What you need to do: From the data below, return the exact lines starting at the line containing "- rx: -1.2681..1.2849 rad" and ending at the line containing "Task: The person", both included, and nothing else.

Data for the task:
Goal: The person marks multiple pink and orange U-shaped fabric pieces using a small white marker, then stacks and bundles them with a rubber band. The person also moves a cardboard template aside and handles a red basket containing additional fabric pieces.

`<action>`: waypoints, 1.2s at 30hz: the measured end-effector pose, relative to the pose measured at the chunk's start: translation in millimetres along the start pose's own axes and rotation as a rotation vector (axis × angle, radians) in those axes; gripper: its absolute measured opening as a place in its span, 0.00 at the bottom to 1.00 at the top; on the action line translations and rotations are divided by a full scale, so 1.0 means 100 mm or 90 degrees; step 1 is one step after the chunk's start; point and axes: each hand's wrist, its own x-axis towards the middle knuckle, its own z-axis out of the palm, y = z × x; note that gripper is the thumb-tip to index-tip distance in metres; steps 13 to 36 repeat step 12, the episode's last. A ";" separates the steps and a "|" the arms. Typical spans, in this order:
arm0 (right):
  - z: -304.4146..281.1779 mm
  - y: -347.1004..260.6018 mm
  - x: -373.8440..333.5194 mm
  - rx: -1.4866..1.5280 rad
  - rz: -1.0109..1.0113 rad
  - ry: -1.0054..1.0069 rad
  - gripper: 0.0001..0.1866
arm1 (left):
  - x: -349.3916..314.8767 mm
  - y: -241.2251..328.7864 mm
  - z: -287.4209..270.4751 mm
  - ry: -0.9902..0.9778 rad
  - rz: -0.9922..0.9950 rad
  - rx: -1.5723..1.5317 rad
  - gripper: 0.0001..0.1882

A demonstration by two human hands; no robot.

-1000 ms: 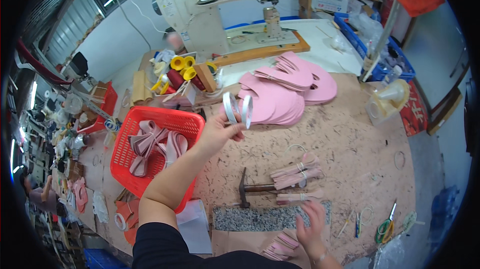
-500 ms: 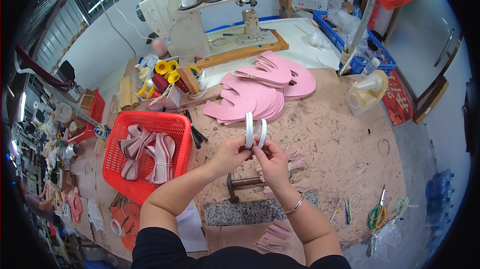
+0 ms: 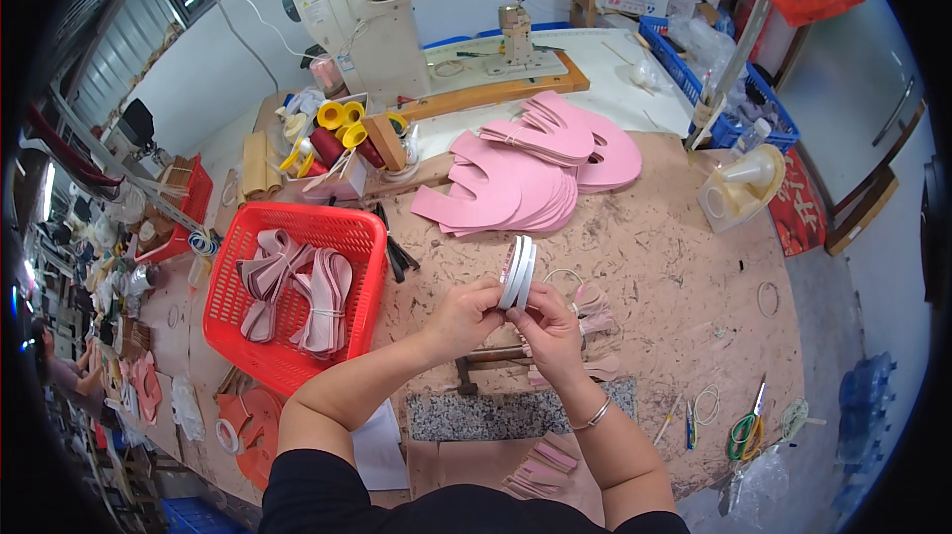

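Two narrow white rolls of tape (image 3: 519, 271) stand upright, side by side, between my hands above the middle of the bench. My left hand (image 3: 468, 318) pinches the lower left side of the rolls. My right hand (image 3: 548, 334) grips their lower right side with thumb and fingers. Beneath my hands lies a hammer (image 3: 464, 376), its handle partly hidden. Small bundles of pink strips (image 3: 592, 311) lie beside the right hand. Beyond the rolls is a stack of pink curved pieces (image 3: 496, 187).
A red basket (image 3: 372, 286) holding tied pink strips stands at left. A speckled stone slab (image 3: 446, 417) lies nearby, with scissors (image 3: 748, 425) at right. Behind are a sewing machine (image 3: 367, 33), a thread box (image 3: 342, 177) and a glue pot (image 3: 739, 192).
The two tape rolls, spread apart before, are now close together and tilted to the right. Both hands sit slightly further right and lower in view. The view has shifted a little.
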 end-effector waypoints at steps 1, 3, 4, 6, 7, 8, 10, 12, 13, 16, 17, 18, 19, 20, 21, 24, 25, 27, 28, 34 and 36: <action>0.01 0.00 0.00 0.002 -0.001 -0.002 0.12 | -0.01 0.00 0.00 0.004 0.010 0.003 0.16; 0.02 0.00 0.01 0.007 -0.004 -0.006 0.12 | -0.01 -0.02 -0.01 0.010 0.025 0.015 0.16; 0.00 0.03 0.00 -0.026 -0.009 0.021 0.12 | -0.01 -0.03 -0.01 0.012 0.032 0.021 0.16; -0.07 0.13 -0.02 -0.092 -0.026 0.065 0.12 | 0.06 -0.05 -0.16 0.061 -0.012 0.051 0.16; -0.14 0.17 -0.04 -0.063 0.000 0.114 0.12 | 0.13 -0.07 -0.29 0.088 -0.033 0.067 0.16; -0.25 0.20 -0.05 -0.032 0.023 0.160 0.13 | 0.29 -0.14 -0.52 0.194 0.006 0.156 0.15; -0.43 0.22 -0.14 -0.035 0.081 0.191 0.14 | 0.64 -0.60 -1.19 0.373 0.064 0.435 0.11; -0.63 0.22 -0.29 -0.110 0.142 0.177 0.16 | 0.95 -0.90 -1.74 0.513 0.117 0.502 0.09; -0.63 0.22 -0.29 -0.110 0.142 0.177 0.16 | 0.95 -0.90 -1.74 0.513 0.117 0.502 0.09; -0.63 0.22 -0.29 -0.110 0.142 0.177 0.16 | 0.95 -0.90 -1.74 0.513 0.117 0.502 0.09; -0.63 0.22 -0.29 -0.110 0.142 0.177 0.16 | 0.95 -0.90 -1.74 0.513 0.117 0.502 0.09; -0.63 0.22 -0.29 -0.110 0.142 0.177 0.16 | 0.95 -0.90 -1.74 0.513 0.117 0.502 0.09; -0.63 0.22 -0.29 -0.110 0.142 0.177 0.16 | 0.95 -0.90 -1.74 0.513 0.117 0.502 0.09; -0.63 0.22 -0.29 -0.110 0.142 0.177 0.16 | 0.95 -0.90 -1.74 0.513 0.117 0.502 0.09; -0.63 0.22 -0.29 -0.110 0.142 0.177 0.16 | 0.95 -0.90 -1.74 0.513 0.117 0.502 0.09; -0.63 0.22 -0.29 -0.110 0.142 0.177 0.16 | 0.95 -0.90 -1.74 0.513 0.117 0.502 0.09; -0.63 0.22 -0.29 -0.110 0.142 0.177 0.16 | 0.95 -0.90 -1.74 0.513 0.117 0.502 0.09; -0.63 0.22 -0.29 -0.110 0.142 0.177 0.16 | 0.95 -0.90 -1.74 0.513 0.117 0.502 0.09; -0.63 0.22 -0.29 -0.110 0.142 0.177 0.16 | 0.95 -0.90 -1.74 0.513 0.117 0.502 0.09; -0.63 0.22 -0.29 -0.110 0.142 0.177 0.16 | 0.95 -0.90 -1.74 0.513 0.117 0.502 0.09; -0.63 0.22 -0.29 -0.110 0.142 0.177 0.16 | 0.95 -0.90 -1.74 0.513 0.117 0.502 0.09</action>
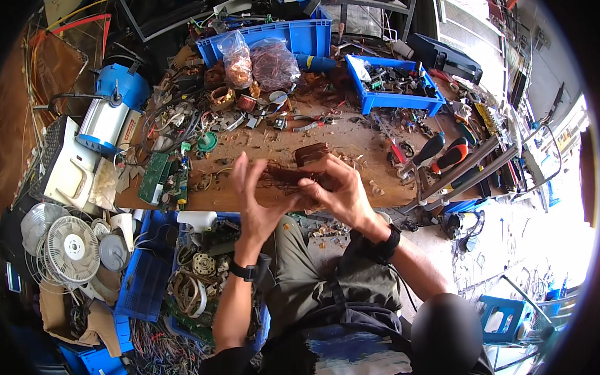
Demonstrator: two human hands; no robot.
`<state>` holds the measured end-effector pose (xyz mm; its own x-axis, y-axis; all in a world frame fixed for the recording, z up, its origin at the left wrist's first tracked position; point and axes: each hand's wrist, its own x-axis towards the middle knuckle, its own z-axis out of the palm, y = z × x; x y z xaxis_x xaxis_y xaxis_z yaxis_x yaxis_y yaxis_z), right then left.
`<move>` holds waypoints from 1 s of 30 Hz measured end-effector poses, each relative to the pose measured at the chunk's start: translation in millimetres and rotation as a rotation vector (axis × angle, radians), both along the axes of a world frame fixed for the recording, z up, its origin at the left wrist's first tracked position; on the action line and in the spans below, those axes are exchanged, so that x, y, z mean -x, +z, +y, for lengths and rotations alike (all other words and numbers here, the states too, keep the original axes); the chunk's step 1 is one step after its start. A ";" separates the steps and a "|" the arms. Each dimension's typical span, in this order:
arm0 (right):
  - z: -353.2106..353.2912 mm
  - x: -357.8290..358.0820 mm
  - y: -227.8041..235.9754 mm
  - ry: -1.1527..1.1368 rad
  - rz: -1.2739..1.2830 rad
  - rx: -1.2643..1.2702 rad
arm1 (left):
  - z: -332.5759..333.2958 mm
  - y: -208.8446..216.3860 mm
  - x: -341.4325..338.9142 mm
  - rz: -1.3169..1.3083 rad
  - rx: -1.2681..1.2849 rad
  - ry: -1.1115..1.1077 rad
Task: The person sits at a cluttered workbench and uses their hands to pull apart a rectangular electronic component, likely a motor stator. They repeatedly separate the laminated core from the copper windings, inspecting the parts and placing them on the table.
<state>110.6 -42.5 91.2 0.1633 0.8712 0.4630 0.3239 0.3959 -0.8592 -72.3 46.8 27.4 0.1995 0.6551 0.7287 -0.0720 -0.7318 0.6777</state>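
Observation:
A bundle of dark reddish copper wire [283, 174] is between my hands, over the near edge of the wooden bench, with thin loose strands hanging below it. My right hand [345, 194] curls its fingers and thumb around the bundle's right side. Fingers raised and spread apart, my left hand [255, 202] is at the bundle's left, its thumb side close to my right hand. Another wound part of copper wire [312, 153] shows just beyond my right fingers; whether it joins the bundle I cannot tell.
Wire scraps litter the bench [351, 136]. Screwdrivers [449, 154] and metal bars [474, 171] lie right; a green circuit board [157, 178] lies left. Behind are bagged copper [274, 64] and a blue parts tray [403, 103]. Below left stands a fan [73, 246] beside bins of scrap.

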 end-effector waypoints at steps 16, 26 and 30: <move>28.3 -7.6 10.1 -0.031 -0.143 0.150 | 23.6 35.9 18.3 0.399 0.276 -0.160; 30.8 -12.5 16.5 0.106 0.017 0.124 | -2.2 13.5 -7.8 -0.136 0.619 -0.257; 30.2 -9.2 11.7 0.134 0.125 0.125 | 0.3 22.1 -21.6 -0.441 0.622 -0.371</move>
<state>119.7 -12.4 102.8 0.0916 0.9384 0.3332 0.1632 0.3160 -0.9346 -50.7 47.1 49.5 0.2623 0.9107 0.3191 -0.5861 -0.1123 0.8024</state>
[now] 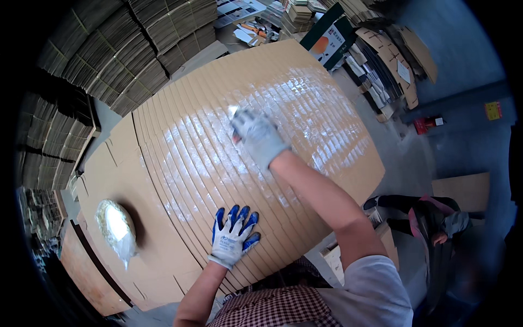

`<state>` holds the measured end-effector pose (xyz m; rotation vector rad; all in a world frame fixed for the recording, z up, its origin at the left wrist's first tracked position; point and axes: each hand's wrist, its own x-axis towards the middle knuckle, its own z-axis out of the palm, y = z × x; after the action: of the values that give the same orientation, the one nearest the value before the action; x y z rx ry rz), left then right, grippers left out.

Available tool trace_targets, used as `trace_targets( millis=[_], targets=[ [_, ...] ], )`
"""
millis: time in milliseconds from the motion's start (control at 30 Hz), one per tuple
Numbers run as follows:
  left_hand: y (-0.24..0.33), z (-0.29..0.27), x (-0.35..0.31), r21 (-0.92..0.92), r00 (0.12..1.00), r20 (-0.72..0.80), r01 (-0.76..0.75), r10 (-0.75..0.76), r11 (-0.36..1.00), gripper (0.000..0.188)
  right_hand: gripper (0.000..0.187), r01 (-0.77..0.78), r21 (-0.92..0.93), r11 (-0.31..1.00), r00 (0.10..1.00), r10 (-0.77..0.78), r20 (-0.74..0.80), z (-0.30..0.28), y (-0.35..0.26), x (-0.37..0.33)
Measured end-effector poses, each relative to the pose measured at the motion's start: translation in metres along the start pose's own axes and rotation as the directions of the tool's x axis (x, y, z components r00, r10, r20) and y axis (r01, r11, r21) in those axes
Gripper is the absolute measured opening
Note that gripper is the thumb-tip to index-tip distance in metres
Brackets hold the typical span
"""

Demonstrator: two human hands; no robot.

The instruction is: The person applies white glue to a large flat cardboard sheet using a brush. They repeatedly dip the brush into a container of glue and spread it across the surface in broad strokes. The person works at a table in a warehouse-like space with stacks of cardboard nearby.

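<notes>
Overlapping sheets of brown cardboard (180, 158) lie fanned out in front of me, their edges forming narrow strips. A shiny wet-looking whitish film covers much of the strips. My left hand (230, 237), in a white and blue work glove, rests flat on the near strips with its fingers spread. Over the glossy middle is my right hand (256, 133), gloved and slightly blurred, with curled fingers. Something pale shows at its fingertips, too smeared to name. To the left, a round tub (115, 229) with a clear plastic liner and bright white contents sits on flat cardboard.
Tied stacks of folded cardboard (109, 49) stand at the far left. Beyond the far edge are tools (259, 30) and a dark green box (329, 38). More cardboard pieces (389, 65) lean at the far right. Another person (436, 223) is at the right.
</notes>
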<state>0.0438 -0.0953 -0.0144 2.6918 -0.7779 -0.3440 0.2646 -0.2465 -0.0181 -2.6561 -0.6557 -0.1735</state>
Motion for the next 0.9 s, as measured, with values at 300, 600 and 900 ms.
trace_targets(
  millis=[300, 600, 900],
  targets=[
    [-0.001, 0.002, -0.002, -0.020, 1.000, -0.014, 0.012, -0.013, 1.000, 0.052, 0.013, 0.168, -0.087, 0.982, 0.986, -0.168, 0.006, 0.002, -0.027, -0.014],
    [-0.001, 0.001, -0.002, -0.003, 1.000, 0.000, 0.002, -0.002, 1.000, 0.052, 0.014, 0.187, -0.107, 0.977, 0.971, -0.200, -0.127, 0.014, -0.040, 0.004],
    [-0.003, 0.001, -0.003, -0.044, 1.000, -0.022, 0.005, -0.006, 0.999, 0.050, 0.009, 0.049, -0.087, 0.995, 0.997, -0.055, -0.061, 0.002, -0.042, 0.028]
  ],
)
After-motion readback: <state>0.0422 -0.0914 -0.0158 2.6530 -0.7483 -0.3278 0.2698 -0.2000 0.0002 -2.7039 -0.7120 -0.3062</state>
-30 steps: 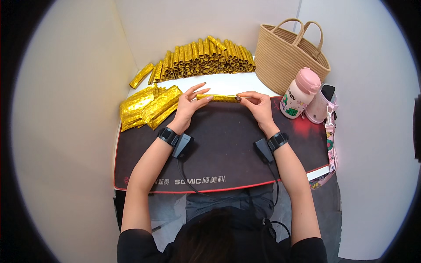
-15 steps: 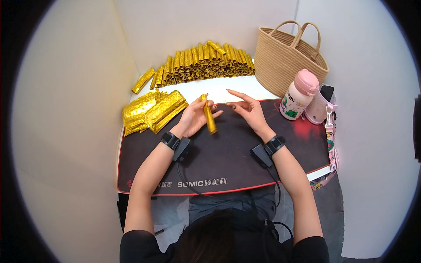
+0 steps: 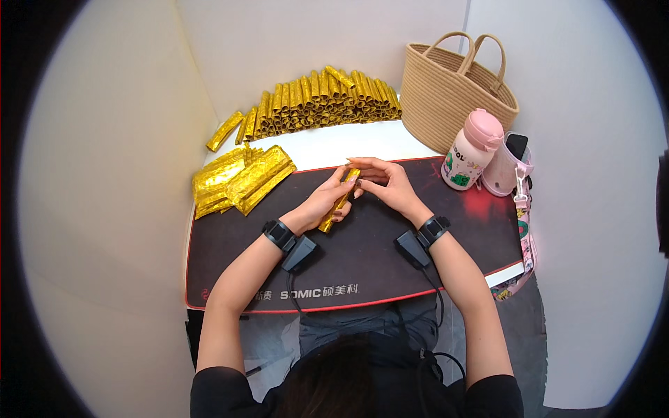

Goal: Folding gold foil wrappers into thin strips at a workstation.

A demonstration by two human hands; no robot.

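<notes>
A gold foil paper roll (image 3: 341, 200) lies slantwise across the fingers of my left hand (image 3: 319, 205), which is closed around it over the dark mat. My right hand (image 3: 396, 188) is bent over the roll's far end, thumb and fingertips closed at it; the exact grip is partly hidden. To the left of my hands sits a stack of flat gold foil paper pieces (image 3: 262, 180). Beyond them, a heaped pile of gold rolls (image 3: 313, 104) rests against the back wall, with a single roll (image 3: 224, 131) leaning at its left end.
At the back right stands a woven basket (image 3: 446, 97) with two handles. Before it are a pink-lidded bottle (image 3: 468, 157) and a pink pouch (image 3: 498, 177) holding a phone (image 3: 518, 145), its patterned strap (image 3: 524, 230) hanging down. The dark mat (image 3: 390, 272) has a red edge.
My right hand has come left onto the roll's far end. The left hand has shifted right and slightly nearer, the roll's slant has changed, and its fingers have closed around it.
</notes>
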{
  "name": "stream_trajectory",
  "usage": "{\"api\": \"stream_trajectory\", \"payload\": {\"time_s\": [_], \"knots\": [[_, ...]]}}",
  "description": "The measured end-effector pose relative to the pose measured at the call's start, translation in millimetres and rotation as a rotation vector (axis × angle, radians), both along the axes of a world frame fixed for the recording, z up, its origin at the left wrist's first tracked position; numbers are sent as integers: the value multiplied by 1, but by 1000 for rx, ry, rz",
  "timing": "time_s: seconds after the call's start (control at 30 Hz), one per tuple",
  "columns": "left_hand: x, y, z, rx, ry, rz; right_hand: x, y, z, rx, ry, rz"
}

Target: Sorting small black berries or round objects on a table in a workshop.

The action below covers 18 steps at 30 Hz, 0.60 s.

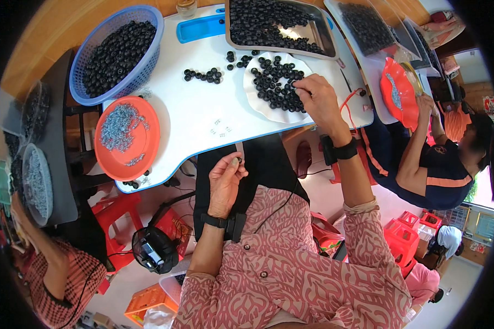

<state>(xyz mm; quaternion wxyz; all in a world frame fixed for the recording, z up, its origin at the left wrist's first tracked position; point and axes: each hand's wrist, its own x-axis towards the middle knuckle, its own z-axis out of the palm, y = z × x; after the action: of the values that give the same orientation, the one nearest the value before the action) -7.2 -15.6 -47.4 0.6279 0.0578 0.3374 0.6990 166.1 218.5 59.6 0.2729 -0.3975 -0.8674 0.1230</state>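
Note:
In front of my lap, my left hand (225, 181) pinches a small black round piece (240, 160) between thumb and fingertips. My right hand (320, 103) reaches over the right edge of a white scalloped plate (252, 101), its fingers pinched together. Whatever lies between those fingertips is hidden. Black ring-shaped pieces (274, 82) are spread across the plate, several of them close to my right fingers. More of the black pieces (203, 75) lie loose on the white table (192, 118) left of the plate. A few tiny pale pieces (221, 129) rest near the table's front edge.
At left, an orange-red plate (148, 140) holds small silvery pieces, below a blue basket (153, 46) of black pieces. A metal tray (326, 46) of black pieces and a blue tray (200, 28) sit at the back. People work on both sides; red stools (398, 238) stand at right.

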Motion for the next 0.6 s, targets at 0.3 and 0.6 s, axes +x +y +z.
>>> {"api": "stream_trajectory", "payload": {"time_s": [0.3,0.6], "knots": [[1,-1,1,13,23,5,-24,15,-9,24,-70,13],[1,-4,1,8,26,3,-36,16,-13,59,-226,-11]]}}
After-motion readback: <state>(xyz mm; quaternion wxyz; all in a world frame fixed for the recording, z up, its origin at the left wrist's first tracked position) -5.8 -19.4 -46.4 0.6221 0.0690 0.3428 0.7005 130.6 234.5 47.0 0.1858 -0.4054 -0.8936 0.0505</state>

Response:
  - rx: -1.2681..1.2849 rad
  - ry: -1.1115..1.1077 rad
Task: The person sits at a cluttered workbench and uses their hands to pull apart a rectangular electronic component, likely a motor stator. They repeatedly separate the laminated core from the copper windings, inspecting the parts and placing them on the table.

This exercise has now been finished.